The return of Dr Mohammed Haneef after four weeks in custody following a botched “terror” probe has sparked a new controversy: should—or should not—Australia apologise for the bungle? Australian Prime Minister John Howard has ruled out saying sorry: “Australia will not be apologising to Dr Haneef. He was not victimised. Mistakes happen from time to time and when dealing with terrorism, it is better safe than to be sorry.” Australia’s foreign minister Alexander Downer too has justified the screw-up: “What do you expect the police to do, fall on the ground and grovel? Eat dirt?”
But Haneef’s laywer Peter Russo has said an apology might not be out of place and Queensland premier Peter Beattie has said that Australia must issue a “formal apology” if the inquiry into the case found nothing.

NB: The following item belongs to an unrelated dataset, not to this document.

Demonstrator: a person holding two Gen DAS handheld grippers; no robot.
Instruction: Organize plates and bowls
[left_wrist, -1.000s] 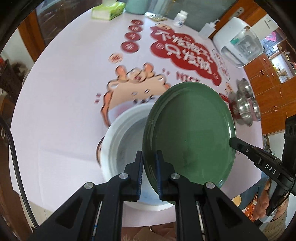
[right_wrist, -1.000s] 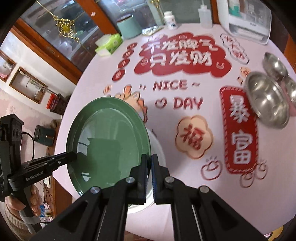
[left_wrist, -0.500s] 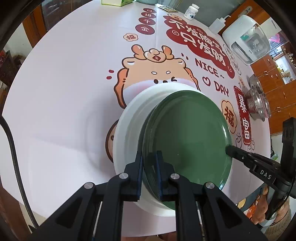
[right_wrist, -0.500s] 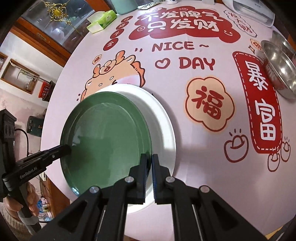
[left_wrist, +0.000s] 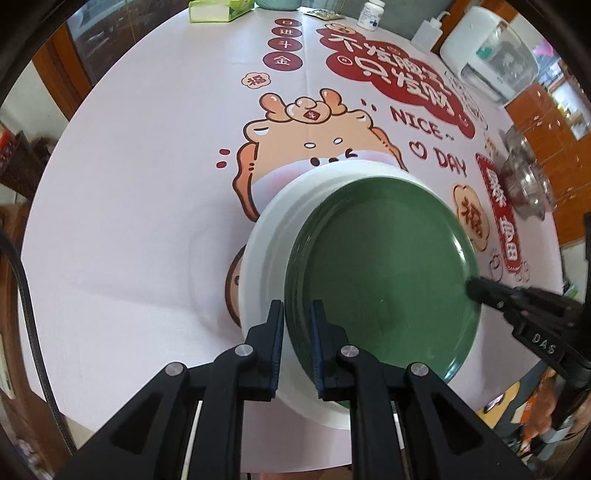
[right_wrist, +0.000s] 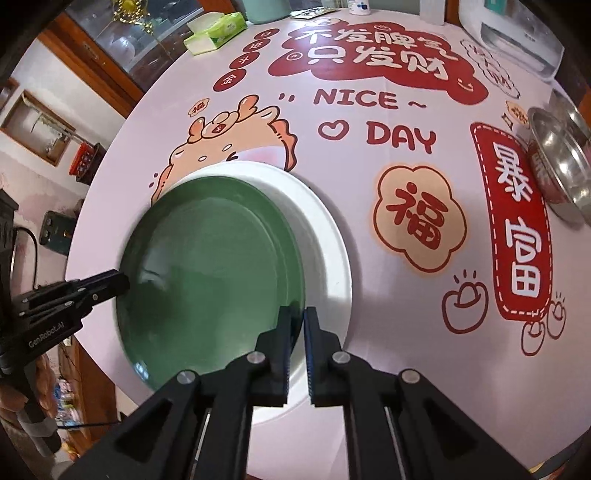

The United Indian Association and the Overseas and Australian Medical Graduates Association too have asked the government to apologise to the 230,000-strong Indian community in print and electronic media without any further delay to ensure that there will be no snowballing effect of the backlash on the community.
Questions: Should Australia say “We are sorry” at the highest level? Should India insist on it so that the right signal is sent out that the human rights of its citizens cannot be trampled upon so brazenly? Is it so humiliating for Australia to say sorry if a mistake has been made? Could it cement better relations between Indians and Australians? Or in the name of the war on terror, should civility like civil liberties be thrown out of the window?